Splitting in the octet manner a text/plain file leads to two
octet-stream files, and the OS should ensure that you cannot merge
them in the wrong way.

I think that the problems that Mac users have with FTP and other
operations show that relying on file attributes is a bad idea. Please
allow me to ramble a bit.

One of the aspects of Unicode that receives the most publicity is the
fact that now you can write a Mongolian-Telugu. But many of us are
very excited for the opportunities that Unicode gives for simplifying
file management.

Currently, my computer's disk is littered with hundreds of plain text
files. Most of these are plain ASCII, but quite a few are encoded in
one of ISO 8859-1, 8859-2, 8859-15, CP 1252, CP 1250, MacRoman, and
even NeXT's encoding. Most of these files are not tagged, those that
are often carry an incorrect tag. There is no way of determining a
file's encoding short of reading it into an editor and trying to read
it.

At one point, I thought that with Unicode there would be only one
cross-platform encoding, and that a plain text file from a Mac and a
plain text file from a Windows machine would be the same thing (up to
some uninteresting variations in line ending).
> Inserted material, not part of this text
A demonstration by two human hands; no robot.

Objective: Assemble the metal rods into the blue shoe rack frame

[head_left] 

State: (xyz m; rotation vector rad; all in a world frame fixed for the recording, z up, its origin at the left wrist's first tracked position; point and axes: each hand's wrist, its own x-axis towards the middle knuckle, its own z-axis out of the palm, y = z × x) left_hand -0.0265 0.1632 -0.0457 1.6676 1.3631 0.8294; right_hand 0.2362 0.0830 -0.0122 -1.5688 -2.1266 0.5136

Later, I though that there would be two Unicode encodings, the ones
that are now called UTF-16BE and UTF-8N. I was prepared to live with
that.

Right now, it looks like there will be at least 8 Unicode encodings,
at least 4 of whic will be in common use (big-endian UTF-16, UTF-16BE,
UTF-8N, UTF-8). What is worse, some of these formats, including the
most common one, will have to be treated specially when applying
mundane operations such as splitting a file.

                                        J.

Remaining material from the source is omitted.